WHAT THE EXERCISE ASKS: Leave the pictures out. Return the rest of the listing below exactly.

** DATASET CONTENT follows **

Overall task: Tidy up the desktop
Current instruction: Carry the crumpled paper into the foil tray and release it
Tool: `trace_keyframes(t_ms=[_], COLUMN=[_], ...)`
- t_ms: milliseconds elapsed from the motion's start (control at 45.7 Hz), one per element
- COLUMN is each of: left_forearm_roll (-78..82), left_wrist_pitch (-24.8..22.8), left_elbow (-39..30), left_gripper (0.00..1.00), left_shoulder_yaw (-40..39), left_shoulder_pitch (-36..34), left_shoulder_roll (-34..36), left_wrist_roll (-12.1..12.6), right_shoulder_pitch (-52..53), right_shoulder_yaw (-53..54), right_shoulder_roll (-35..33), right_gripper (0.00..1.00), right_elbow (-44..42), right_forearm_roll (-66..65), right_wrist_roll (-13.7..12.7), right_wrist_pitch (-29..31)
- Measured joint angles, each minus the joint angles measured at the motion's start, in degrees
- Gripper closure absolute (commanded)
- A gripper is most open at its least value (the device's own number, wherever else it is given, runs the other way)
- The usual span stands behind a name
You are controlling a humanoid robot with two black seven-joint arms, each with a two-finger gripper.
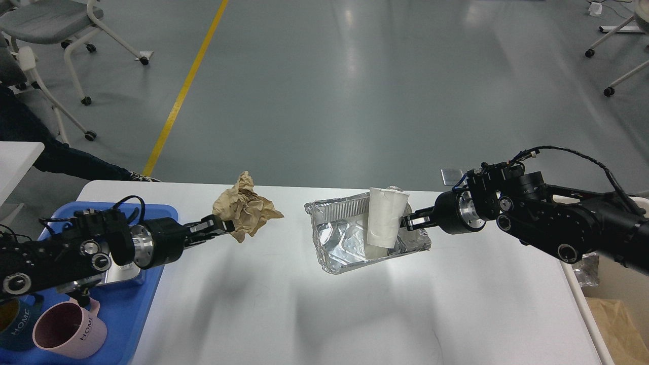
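The white desktop fills the lower half of the head view. My left gripper is shut on a crumpled brown paper ball and holds it above the desktop's left part. A crumpled foil tray lies at the desktop's middle with a white paper cup standing in it, tilted. My right gripper is at the foil tray's right rim beside the cup, its fingers closed on the rim.
A blue plastic tray at the left edge holds a steel box, partly hidden by my left arm, and a pink mug. A beige bin stands off the desktop's right edge. Chairs stand on the floor behind.
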Motion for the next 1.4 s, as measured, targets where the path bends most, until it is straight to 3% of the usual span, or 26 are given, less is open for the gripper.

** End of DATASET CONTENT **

TASK OUTPUT:
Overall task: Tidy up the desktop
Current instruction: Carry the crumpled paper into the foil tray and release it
Tool: `trace_keyframes(t_ms=[_], COLUMN=[_], ...)`
- t_ms: milliseconds elapsed from the motion's start (control at 45.7 Hz), one per element
- COLUMN is each of: left_forearm_roll (-78..82), left_wrist_pitch (-24.8..22.8), left_elbow (-39..30), left_gripper (0.00..1.00), left_shoulder_yaw (-40..39), left_shoulder_pitch (-36..34), left_shoulder_roll (-34..36), left_wrist_roll (-12.1..12.6), right_shoulder_pitch (-52..53), right_shoulder_yaw (-53..54), right_shoulder_roll (-35..33), right_gripper (0.00..1.00), right_elbow (-44..42), right_forearm_roll (-66..65), right_wrist_roll (-13.7..12.7), right_wrist_pitch (-29..31)
- Measured joint angles, each minus the joint angles measured at the motion's start, in degrees
- Gripper closure absolute (commanded)
- A gripper is most open at its least value (the device's own number, wherever else it is given, runs the other way)
- The usual span stands behind a name
You are controlling a humanoid robot with two black seven-joint arms, each with a two-finger gripper.
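The white desktop fills the lower half of the head view. My left gripper is shut on a crumpled brown paper ball and holds it above the desktop's left part. A crumpled foil tray lies at the desktop's middle with a white paper cup standing in it, tilted. My right gripper is at the foil tray's right rim beside the cup, its fingers closed on the rim.
A blue plastic tray at the left edge holds a steel box, partly hidden by my left arm, and a pink mug. A beige bin stands off the desktop's right edge. Chairs stand on the floor behind.
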Motion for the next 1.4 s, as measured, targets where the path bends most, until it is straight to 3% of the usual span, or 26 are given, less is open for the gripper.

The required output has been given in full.